From Casetext: Smarter Legal Research

Doe v. Nebraska

UNITED STATES DISTRICT COURT FOR THE DISTRICT OF NEBRASKA
May 14, 2012
8:09CV456 (D. Neb. May. 14, 2012)

Opinion

8:09CV456 4:09CV3266 4:10CV3005

05-14-2012

JOHN and JANE DOE 1-36, et al., Plaintiffs, v. STATE OF NEBRASKA, et al, Defendants. JOHN DOE, et al., Plaintiffs, v. STATE OF NEBRASKA, et al., Defendants JOHN DOE, et al., Plaintiffs, v. STATE OF NEBRASKA, et al., Defendants


MEMORANDUM AND ORDER

On February 28, 2012 the undersigned ordered Defendants to submit certain documents for an in camera review to determine whether the documents were shielded from discovery by the attorney/client privilege and/or the deliberative process privilege.
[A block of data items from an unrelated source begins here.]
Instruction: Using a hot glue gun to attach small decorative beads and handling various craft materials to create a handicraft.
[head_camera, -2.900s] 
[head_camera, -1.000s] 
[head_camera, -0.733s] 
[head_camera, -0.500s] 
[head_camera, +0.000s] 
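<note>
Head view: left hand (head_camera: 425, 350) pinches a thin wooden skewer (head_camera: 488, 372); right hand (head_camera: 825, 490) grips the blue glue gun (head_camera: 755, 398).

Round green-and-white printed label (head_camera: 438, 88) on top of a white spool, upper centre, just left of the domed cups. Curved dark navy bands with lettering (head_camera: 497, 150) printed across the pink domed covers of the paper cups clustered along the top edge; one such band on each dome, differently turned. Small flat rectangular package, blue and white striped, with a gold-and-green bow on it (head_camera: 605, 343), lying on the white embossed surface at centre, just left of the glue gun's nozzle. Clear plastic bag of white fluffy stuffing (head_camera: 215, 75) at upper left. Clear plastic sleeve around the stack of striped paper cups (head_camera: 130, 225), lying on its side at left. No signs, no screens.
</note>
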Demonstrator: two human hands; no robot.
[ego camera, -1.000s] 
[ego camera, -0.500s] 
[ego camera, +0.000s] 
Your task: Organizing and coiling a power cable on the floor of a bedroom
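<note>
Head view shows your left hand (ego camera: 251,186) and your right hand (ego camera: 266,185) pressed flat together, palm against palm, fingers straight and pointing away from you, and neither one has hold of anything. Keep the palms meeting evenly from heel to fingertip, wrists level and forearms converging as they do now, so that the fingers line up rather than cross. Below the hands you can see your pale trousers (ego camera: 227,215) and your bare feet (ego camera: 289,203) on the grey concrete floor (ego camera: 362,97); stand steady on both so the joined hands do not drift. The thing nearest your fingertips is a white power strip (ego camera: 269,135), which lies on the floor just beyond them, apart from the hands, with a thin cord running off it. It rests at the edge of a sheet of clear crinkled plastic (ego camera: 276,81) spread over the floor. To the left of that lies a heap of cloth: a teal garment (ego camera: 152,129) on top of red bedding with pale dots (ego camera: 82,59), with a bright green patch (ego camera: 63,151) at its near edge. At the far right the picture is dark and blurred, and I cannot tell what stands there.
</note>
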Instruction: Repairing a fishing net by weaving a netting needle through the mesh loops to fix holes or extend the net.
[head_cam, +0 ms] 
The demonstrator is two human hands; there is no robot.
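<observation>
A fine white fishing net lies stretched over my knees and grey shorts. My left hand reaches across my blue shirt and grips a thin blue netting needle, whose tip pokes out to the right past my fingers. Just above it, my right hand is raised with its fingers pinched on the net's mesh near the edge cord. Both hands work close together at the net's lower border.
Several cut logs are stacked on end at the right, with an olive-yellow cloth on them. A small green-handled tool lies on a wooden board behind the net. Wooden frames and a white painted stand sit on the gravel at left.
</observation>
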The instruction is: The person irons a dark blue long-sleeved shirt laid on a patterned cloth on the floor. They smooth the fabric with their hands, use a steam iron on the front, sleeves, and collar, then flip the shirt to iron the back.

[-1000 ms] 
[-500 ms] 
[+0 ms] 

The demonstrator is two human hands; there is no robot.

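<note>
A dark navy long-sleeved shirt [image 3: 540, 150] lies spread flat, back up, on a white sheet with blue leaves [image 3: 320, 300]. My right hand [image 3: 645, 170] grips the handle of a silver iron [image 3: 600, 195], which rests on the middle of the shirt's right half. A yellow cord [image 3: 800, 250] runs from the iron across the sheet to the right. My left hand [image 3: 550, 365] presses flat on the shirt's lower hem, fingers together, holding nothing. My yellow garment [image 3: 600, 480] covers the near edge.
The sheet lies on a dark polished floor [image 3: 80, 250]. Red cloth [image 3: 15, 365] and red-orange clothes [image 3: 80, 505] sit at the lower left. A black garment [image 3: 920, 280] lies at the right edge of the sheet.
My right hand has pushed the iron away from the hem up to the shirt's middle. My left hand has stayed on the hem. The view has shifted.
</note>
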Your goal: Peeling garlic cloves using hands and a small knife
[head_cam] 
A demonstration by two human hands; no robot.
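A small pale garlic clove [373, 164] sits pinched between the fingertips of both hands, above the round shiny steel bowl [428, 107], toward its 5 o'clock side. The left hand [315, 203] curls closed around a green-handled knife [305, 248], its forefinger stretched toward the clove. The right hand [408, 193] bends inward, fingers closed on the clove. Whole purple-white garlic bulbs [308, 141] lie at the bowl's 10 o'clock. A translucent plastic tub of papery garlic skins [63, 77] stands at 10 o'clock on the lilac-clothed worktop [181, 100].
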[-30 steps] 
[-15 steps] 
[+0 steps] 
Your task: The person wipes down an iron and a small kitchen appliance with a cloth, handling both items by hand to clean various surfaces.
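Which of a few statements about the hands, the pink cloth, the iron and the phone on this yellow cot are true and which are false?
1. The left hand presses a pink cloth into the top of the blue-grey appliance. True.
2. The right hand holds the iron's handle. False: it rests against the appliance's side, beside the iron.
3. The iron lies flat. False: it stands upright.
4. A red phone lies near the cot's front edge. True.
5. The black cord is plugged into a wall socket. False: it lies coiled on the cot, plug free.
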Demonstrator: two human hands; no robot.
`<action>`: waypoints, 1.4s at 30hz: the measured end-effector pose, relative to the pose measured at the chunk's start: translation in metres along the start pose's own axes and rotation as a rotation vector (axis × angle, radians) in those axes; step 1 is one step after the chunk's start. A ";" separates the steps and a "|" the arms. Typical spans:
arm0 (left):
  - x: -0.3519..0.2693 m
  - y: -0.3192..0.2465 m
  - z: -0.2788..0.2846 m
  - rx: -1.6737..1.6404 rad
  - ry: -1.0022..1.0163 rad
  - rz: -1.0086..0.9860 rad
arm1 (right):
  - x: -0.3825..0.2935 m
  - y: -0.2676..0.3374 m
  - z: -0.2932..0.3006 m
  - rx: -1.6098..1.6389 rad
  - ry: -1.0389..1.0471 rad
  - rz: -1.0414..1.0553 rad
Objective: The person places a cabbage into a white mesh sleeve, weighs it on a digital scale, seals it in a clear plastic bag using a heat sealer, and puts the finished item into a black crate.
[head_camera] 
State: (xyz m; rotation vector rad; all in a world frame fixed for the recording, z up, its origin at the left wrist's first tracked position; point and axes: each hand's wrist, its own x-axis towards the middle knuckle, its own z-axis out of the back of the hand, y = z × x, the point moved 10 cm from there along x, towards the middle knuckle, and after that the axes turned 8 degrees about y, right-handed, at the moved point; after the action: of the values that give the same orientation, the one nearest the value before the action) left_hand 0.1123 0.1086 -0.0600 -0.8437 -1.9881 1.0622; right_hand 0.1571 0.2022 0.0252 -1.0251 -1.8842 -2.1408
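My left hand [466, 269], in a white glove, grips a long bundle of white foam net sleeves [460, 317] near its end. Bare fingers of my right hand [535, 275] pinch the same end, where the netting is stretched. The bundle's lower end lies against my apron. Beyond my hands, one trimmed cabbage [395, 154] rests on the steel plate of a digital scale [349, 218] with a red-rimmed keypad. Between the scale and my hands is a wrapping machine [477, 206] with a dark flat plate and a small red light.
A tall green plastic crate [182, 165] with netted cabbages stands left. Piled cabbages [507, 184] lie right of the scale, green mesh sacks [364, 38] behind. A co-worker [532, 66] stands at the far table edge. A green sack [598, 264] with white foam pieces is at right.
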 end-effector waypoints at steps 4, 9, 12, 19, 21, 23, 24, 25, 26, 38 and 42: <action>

Having completed the review, documents nos. 1a, 1b, 2, and 3 of Exhibit "C" are protected by the deliberative process privilege, but all other documents identified on the privilege log must be produced.

A history of the discovery dispute was recited in the Memorandum and Order issued on February 28, 2012, (filing no. 442) and will not be repeated herein.

Deliberative Process Privilege

In the undersigned's memorandum and order dated April 19, 2011, the court defined the types of documents to be considered protected under the deliberative process privilege.

[T]he court finds only documents or communications that were created prior to the passage and implementation of LB 97 and LB 285 that involve opinions, recommendations or advice about legislative decisions between legislators or between legislators and their aides - that is, documents that are pre-decisional, deliberative and contain matters of opinion - will be considered for protection under the deliberative process privilege.
Filing No. 384

The court further noted that even if documents arguably qualified for the deliberative process privilege, protection will not automatically be given.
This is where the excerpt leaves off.